Simple Trial Run Guide¶
Since the S3 URLs are having SSL certificate issues, here are the easiest ways to run a trial:
Option 1: Use Local Images (if available)¶
If you have any herbarium images locally (JPG, PNG files):
# Create directory and copy images
mkdir trial_images
cp /path/to/your/images/*.jpg trial_images/
# Process with Apple Vision
python cli.py process --input trial_images/ --output trial_results/ --engine vision
# Launch review interface
python review_web.py --db trial_results/candidates.db --images trial_images/
Option 2: Test with Empty Database (Review Interface Only)¶
You can test the review interface even without processing:
# Create empty database
mkdir trial_results
touch trial_results/app.db
touch trial_results/candidates.db
# Test the web interface (will show empty state)

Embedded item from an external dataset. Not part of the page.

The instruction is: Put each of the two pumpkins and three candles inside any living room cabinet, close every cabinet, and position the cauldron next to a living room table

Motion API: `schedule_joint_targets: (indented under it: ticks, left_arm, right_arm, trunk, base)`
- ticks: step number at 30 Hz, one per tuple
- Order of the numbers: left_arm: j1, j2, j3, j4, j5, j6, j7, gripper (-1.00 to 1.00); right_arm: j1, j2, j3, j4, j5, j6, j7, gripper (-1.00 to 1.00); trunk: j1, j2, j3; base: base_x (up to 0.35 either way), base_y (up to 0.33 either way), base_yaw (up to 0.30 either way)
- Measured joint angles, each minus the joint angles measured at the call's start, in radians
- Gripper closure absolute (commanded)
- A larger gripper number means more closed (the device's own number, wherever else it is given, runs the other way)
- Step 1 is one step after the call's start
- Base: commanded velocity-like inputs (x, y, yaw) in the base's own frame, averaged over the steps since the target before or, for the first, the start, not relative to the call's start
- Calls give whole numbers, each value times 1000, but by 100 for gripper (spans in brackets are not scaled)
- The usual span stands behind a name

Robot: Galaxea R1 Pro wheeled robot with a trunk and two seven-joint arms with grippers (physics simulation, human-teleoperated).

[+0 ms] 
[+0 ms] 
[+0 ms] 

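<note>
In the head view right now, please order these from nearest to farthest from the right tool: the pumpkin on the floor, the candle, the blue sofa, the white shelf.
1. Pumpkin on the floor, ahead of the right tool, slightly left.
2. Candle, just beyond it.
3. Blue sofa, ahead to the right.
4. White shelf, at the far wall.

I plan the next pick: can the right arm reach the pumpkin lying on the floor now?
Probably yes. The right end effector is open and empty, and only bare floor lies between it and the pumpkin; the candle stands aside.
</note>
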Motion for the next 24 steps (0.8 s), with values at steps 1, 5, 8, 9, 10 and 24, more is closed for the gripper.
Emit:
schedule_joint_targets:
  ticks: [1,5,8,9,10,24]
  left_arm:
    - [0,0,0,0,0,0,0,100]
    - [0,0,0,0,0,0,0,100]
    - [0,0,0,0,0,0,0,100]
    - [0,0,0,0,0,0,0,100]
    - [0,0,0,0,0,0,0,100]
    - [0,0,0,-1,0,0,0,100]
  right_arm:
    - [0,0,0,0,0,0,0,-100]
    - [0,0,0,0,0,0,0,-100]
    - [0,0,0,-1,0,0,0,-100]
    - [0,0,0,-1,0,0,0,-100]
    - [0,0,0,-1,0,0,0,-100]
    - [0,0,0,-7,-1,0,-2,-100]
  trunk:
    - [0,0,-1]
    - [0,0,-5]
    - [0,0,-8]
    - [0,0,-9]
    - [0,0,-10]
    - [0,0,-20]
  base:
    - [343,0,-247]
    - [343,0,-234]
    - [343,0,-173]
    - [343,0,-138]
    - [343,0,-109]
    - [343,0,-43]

python review_web.py --db trial_results/candidates.db --images trial_images/
Option 3: Fix S3 URLs and Use CLI¶
If you want to bypass the SSL issue:
# Download images directly using curl (bypasses Python SSL)
mkdir trial_images
# Example using standard S3 URLs
curl -o trial_images/specimen_001.jpg "https://s3.amazonaws.com/bucket-name/path/to/image1.jpg"
curl -o trial_images/specimen_002.jpg "https://s3.amazonaws.com/bucket-name/path/to/image2.jpg"
# Then process normally
python cli.py process --input trial_images/ --output trial_results/ --engine vision
Option 4: Direct CLI Processing (Recommended)¶
If you have access to your 2,800 specimens directory:
# Process full collection directly
python cli.py process --input /path/to/2800_specimens/ --output production_results/ --engine vision
# This will:
# - Process all images with Apple Vision OCR
# - Create production_results/app.db with all data
# - Take ~4 hours for 2,800 specimens
# - Be ready for immediate curator review
Testing the Review Workflow¶
Once you have processed data:
# Launch web interface
python review_web.py --db production_results/candidates.db --images /path/to/images/
# Open browser to: http://localhost:5000
# Features available:
# - Side-by-side image and extracted data
# - Edit Darwin Core fields
# - Approve/reject specimens
# - Export approved data
Most Practical Approach¶
For immediate testing tomorrow:
- Skip the trial - Go directly to full processing if you have image access
- Use Option 4 with your 2,800 specimens
- Let it run overnight (4-hour processing)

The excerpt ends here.